ACTION ITEM:
Find "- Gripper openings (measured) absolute" and "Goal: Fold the" in the records below. Copy the lines holding them and every line between, exactly, and no others.
==============================
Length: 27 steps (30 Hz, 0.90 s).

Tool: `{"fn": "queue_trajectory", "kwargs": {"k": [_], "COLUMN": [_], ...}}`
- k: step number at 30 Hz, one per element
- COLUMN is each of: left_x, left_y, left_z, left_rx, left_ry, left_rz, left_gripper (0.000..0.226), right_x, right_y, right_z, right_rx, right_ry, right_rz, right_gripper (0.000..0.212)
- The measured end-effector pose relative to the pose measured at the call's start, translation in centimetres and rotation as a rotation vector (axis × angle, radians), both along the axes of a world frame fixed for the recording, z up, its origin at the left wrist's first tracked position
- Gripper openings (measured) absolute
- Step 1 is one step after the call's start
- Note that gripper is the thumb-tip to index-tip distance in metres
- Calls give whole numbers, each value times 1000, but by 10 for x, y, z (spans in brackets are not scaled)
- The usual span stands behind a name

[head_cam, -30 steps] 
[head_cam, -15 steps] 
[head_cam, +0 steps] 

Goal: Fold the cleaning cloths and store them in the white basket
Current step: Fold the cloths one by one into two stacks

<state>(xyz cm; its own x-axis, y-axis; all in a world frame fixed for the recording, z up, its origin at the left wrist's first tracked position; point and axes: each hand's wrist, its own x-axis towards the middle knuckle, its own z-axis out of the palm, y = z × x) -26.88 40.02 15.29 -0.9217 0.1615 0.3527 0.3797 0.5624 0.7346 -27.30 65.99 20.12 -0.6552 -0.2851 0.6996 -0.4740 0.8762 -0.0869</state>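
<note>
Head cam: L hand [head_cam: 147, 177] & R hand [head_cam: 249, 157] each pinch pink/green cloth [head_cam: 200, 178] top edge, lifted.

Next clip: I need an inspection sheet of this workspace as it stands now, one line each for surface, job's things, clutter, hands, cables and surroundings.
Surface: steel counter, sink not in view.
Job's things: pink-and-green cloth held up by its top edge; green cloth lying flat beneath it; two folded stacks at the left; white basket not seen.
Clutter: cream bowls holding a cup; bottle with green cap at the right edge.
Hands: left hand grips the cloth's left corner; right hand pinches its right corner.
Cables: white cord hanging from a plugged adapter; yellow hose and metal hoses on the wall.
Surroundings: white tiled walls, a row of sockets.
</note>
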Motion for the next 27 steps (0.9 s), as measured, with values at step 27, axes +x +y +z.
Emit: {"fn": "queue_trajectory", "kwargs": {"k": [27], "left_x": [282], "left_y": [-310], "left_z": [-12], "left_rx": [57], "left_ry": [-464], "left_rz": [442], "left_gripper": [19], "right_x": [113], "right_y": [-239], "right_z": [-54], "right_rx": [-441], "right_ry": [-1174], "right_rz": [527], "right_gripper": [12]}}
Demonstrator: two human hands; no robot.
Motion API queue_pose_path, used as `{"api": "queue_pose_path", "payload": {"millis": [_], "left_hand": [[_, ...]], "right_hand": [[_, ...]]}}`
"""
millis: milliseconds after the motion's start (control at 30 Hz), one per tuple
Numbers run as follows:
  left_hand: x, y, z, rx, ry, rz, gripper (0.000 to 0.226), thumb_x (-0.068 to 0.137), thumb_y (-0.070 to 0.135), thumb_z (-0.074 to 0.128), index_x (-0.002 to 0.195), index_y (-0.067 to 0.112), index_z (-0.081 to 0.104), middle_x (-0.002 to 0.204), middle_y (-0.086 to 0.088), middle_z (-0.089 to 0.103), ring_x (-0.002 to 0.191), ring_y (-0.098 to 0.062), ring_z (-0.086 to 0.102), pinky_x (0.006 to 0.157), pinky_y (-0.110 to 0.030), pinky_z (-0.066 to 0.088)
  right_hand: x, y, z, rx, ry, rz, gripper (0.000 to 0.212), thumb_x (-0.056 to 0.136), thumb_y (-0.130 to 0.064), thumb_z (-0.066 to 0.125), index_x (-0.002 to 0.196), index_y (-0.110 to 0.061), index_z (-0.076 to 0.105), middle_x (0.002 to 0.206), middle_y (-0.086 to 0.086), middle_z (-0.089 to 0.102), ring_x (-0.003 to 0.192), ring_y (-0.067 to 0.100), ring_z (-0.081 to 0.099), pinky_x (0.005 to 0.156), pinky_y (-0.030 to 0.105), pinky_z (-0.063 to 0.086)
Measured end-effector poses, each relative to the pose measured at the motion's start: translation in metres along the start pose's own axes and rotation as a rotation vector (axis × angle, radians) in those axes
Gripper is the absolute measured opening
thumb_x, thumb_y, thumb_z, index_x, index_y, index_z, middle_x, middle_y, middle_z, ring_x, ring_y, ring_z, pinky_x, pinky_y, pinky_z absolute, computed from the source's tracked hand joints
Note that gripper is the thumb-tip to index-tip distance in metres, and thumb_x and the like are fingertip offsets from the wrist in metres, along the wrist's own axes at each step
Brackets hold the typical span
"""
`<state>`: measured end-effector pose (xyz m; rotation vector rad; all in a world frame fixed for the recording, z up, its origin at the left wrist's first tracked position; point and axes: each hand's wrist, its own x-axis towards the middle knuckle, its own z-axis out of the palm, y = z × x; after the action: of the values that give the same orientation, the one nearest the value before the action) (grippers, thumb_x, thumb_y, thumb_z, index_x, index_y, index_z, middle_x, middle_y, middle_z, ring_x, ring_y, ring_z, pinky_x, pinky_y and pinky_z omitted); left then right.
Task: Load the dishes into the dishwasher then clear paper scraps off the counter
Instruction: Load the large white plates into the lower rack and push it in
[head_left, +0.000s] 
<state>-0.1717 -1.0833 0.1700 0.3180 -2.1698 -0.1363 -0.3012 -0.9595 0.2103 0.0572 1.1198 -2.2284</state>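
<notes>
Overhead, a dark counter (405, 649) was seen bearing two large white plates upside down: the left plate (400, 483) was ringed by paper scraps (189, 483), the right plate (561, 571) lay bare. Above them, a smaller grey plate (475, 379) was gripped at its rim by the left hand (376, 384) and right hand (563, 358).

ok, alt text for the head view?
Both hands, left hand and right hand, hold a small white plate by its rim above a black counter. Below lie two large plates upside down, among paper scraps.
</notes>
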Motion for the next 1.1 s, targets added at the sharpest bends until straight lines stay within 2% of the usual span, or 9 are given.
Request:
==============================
RESPONSE BELOW:
- Gripper openings (measured) absolute
- Step 1 is one step after the call's start
- Note that gripper is the thumb-tip to index-tip distance in metres
- Calls give whole numbers, each value times 1000, but by 10 for x, y, z (spans in brackets are not scaled)
- The usual span stands behind a name

[head_cam, -30 steps] 
[head_cam, -15 steps] 
[head_cam, +0 steps] 

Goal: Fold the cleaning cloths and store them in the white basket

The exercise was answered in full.